After what can only be described as an arduous days-long training regime, our ELC students were finally prepared to take on two professional sumo wrestlers in a series of matches that would test their strength, skill and fortitude.
The Early Learning Center has a long history of embracing Japanese holidays and culture as a platform for activities that introduce children to Japanese arts and crafts, music, food, traditional clothing, children’s literature, games and toys. Although this rich study extends through the entire year, many of the cultural activities take place between January and March. The ELC previously welcomed the new year in traditional Japanese style with a day of mochitsuki in January.
On February 6, the ELC PTA treated everyone to a visit by two young sumo wrestlers. Students and teachers at the ELC welcomed Fujihisashi (富士寿) and Mitozakura (美登桜), wrestlers from Azumazeki-beya (東関部屋), a sumo training stable here in Tokyo. The students had trained tirelessly during recess, presumably to the tune Eye of the Tiger, in preparation for their bout with the super-sized sumo pros.

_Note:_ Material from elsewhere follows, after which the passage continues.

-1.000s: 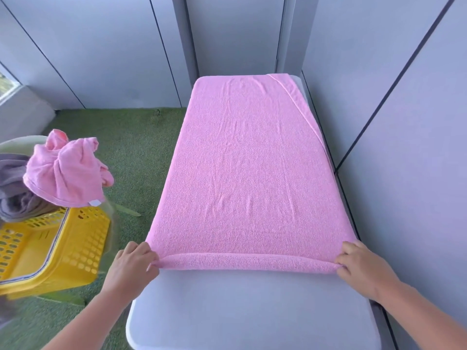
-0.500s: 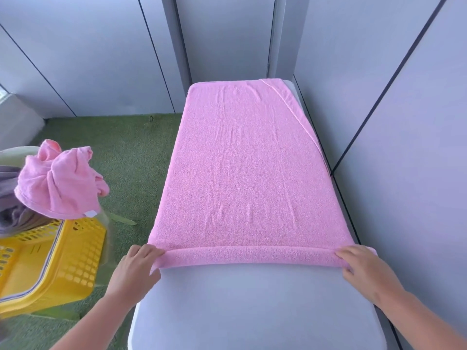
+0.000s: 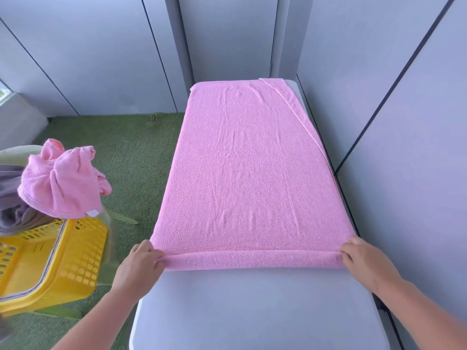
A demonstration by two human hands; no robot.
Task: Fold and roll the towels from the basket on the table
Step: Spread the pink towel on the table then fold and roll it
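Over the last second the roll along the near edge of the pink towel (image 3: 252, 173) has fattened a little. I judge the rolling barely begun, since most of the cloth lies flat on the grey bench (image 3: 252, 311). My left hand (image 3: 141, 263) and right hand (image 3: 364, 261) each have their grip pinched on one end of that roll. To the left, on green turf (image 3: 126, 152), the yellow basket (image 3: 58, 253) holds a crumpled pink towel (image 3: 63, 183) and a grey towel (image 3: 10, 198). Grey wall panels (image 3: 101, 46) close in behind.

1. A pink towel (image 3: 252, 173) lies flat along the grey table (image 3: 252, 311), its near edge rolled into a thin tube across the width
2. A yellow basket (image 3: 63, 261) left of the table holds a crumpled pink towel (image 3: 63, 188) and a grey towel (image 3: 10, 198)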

After learning the pre-match rituals and rules-of-the-ring with Hisako Shimizu (ELC teacher), who also acted as the gyoji (referee), our ELC student sumo went one-on-one (and sometimes ten-on-one) with the visiting professionals. Their training paid off, as our wee wrestlers managed to win every single match. Fujihisashi and Mitozakura left exhausted, but with plenty of treats and gifts of gratitude.
Sumo was followed by taiko on February 10 and cultural activities at the ELC will soon continue with kamishibai (paper drama), a type of storytelling that uses large images to convey lessons.